[SUPPLIED DATA — start]

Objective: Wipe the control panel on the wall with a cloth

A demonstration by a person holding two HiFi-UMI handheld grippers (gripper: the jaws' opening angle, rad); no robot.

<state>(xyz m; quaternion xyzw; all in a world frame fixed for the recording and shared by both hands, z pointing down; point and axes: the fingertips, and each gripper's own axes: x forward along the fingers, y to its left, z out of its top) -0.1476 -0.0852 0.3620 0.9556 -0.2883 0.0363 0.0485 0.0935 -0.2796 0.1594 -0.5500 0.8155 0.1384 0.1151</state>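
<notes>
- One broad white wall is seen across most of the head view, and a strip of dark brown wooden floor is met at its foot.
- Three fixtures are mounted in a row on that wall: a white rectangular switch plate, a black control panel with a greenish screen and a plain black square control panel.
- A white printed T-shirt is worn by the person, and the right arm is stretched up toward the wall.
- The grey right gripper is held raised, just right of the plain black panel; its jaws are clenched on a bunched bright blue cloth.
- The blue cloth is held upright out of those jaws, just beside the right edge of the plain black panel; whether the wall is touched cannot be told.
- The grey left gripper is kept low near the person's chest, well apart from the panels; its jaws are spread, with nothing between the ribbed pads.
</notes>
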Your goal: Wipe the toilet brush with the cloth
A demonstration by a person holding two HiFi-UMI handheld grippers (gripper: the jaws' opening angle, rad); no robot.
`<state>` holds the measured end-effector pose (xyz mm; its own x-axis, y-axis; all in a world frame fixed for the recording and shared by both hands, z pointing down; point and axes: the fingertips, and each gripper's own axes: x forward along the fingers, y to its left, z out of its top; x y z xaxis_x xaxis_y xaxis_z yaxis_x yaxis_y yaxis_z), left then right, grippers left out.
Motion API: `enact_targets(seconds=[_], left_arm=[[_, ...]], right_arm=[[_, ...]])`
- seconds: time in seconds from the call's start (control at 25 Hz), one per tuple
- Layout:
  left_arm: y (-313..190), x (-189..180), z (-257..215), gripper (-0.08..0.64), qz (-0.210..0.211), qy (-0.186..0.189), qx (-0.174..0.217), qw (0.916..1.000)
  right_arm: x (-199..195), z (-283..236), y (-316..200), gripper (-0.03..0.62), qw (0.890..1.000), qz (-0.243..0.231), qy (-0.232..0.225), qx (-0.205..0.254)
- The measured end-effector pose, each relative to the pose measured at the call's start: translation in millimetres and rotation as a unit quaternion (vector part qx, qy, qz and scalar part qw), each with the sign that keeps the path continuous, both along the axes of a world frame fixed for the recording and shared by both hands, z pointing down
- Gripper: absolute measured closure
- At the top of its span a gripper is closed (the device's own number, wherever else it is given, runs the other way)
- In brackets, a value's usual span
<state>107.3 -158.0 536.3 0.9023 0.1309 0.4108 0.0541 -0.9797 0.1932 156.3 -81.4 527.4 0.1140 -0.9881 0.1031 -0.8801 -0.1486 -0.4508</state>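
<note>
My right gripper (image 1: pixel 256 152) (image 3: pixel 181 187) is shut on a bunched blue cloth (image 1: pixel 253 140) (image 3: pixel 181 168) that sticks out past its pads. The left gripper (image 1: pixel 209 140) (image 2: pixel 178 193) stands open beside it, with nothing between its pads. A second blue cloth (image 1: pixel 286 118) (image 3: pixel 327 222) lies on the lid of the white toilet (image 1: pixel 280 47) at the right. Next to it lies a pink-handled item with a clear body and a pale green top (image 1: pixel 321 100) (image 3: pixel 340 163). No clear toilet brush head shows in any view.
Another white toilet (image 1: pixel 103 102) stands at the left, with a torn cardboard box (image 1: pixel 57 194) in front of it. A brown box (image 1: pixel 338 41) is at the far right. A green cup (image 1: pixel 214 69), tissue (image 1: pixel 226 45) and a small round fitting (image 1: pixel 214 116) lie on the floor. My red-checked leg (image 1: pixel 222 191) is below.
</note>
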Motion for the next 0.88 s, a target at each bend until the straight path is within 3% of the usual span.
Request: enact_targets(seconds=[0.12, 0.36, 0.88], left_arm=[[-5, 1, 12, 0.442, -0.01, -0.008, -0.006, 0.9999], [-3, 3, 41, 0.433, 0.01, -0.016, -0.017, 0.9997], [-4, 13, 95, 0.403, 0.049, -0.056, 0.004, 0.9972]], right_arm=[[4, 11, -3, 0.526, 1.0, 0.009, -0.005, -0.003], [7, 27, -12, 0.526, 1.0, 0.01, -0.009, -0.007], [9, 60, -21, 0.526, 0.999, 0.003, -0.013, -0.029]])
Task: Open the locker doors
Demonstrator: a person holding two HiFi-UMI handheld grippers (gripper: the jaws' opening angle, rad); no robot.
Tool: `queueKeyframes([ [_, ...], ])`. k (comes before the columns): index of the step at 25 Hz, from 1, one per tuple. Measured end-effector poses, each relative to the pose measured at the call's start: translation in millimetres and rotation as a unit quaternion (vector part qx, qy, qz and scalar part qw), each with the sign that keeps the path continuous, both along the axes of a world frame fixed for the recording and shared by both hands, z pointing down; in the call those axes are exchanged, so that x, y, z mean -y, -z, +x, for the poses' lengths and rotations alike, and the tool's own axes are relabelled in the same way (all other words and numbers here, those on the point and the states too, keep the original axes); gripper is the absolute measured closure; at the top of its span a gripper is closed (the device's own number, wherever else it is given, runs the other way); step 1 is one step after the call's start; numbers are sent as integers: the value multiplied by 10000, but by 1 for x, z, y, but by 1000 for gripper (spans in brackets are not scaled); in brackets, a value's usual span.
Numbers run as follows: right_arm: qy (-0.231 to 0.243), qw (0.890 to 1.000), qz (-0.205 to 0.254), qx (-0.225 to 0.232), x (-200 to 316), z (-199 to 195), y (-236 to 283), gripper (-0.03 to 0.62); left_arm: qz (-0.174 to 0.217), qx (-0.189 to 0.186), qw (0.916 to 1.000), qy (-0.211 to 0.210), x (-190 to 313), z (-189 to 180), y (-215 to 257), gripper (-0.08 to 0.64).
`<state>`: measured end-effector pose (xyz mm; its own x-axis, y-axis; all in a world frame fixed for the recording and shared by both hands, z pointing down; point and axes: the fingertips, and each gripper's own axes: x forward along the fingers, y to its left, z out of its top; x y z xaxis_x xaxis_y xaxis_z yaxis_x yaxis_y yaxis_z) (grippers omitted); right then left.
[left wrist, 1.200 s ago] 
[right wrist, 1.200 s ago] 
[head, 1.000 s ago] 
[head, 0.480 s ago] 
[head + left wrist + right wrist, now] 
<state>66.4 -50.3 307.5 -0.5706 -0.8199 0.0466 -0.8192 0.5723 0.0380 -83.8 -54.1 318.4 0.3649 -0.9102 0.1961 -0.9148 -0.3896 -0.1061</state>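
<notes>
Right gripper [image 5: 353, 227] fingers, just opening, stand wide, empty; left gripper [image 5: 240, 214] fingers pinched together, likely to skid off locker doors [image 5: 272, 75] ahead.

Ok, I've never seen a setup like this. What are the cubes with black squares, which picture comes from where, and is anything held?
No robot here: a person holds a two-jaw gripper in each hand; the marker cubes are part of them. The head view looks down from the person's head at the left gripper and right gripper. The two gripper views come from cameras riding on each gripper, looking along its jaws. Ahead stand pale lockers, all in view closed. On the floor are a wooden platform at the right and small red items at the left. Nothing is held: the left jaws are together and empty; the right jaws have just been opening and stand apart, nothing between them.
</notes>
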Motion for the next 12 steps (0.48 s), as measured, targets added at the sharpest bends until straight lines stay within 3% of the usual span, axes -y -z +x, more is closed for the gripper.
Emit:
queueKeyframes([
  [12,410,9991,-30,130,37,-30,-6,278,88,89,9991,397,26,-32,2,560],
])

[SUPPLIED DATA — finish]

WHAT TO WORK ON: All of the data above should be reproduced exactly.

RESULT OF THIS TASK:
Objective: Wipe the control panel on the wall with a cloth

A demonstration by a person holding two HiFi-UMI handheld grippers (gripper: the jaws' opening angle, rad); no robot.

<state>(xyz m; quaternion xyzw; all in a world frame fixed for the recording and shared by both hands, z pointing down; point and axes: the fingertips, and each gripper's own axes: x forward along the fingers, y to its left, z out of its top) -0.1476 -0.0852 0.3620 0.9556 -0.2883 0.0363 0.0485 0.0935 -0.2796 0.1594 -0.5500 0.8155 0.1384 0.1151</state>
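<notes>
- One broad white wall is seen across most of the head view, and a strip of dark brown wooden floor is met at its foot.
- Three fixtures are mounted in a row on that wall: a white rectangular switch plate, a black control panel with a greenish screen and a plain black square control panel.
- A white printed T-shirt is worn by the person, and the right arm is stretched up toward the wall.
- The grey right gripper is held raised, just right of the plain black panel; its jaws are clenched on a bunched bright blue cloth.
- The blue cloth is held upright out of those jaws, just beside the right edge of the plain black panel; whether the wall is touched cannot be told.
- The grey left gripper is kept low near the person's chest, well apart from the panels; its jaws are spread, with nothing between the ribbed pads.
</notes>
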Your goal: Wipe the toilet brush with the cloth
A demonstration by a person holding two HiFi-UMI handheld grippers (gripper: the jaws' opening angle, rad); no robot.
`<state>` holds the measured end-effector pose (xyz mm; its own x-axis, y-axis; all in a world frame fixed for the recording and shared by both hands, z pointing down; point and axes: the fingertips, and each gripper's own axes: x forward along the fingers, y to its left, z out of its top; x y z xaxis_x xaxis_y xaxis_z yaxis_x yaxis_y yaxis_z), left then right, grippers left out.
Motion API: `enact_targets(seconds=[_], left_arm=[[_, ...]], right_arm=[[_, ...]])`
- seconds: time in seconds from the call's start (control at 25 Hz), one per tuple
- Layout:
  left_arm: y (-313..190), x (-189..180), z (-257..215), gripper (-0.08..0.64), qz (-0.210..0.211), qy (-0.186..0.189), qx (-0.174..0.217), qw (0.916..1.000)
  right_arm: x (-199..195), z (-283..236), y (-316..200), gripper (-0.03..0.62), qw (0.890..1.000), qz (-0.243..0.231), qy (-0.232..0.225), qx (-0.205..0.254)
- The measured end-effector pose, each relative to the pose measured at the call's start: translation in millimetres and rotation as a unit quaternion (vector part qx, qy, qz and scalar part qw), each with the sign that keeps the path continuous, both along the axes of a world frame fixed for the recording and shared by both hands, z pointing down
- Gripper: absolute measured closure
- At the top of its span a gripper is closed (the device's own number, wherever else it is given, runs the other way)
- In brackets, a value's usual span
<state>107.3 -158.0 536.3 0.9023 0.1309 0.4108 0.0541 -0.9797 0.1932 156.3 -81.4 527.4 0.1140 -0.9881 0.1031 -0.8801 -0.1486 -0.4508</state>
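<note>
My right gripper (image 1: pixel 256 152) (image 3: pixel 181 187) is shut on a bunched blue cloth (image 1: pixel 253 140) (image 3: pixel 181 168) that sticks out past its pads. The left gripper (image 1: pixel 209 140) (image 2: pixel 178 193) stands open beside it, with nothing between its pads. A second blue cloth (image 1: pixel 286 118) (image 3: pixel 327 222) lies on the lid of the white toilet (image 1: pixel 280 47) at the right. Next to it lies a pink-handled item with a clear body and a pale green top (image 1: pixel 321 100) (image 3: pixel 340 163). No clear toilet brush head shows in any view.
Another white toilet (image 1: pixel 103 102) stands at the left, with a torn cardboard box (image 1: pixel 57 194) in front of it. A brown box (image 1: pixel 338 41) is at the far right. A green cup (image 1: pixel 214 69), tissue (image 1: pixel 226 45) and a small round fitting (image 1: pixel 214 116) lie on the floor. My red-checked leg (image 1: pixel 222 191) is below.
</note>
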Motion for the next 0.88 s, a target at each bend until the straight path is within 3% of the usual span.
Request: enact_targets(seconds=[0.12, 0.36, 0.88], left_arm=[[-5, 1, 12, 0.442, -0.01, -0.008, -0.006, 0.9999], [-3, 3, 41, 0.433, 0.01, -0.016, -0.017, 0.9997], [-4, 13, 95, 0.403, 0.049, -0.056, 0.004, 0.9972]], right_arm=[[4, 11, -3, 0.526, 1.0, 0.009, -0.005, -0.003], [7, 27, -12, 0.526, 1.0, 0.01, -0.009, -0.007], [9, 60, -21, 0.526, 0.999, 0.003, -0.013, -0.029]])
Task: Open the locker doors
Demonstrator: a person holding two HiFi-UMI handheld grippers (gripper: the jaws' opening angle, rad); no robot.
Tool: `queueKeyframes([ [_, ...], ])`. k (comes before the columns): index of the step at 25 Hz, from 1, one per tuple. Measured end-effector poses, each relative to the pose measured at the call's start: translation in millimetres and rotation as a unit quaternion (vector part qx, qy, qz and scalar part qw), each with the sign that keeps the path continuous, both along the axes of a world frame fixed for the recording and shared by both hands, z pointing down; in the call those axes are exchanged, so that x, y, z mean -y, -z, +x, for the poses' lengths and rotations alike, and the tool's own axes are relabelled in the same way (all other words and numbers here, those on the point and the states too, keep the original axes); gripper is the absolute measured closure; at the top of its span a gripper is closed (the device's own number, wherever else it is given, runs the other way); step 1 is one step after the call's start; numbers are sent as integers: the value multiplied by 10000, but by 1 for x, z, y, but by 1000 for gripper (spans in brackets are not scaled); in brackets, a value's usual span.
Numbers run as follows: right_arm: qy (-0.231 to 0.243), qw (0.890 to 1.000), qz (-0.205 to 0.254), qx (-0.225 to 0.232), x (-200 to 316), z (-199 to 195), y (-236 to 283), gripper (-0.03 to 0.62); left_arm: qz (-0.174 to 0.217), qx (-0.189 to 0.186), qw (0.916 to 1.000), qy (-0.211 to 0.210), x (-190 to 313), z (-189 to 180), y (-215 to 257), gripper (-0.08 to 0.64).
`<state>`: measured end-effector pose (xyz mm; its own x-axis, y-axis; all in a world frame fixed for the recording and shared by both hands, z pointing down; point and axes: the fingertips, and each gripper's own axes: x forward along the fingers, y to its left, z out of its top; x y z xaxis_x xaxis_y xaxis_z yaxis_x yaxis_y yaxis_z) (grippers omitted); right then left.
[left wrist, 1.200 s ago] 
[right wrist, 1.200 s ago] 
[head, 1.000 s ago] 
[head, 0.480 s ago] 
[head + left wrist + right wrist, now] 
<state>66.4 -50.3 307.5 -0.5706 -0.8199 0.0466 -0.8192 0.5723 0.0380 -83.8 -54.1 318.4 0.3649 -0.9102 0.1961 -0.9148 -0.3896 -0.1061</state>
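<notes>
Right gripper [image 5: 353, 227] fingers, just opening, stand wide, empty; left gripper [image 5: 240, 214] fingers pinched together, likely to skid off locker doors [image 5: 272, 75] ahead.

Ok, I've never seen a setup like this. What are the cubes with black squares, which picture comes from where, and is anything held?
No robot here: a person holds a two-jaw gripper in each hand; the marker cubes are part of them. The head view looks down from the person's head at the left gripper and right gripper. The two gripper views come from cameras riding on each gripper, looking along its jaws. Ahead stand pale lockers, all in view closed. On the floor are a wooden platform at the right and small red items at the left. Nothing is held: the left jaws are together and empty; the right jaws have just been opening and stand apart, nothing between them.
</notes>
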Motion for the next 12 steps (0.48 s), as measured, targets added at the sharpest bends until straight lines stay within 3% of the usual span, axes -y -z +x, more is closed for the gripper.
Emit:
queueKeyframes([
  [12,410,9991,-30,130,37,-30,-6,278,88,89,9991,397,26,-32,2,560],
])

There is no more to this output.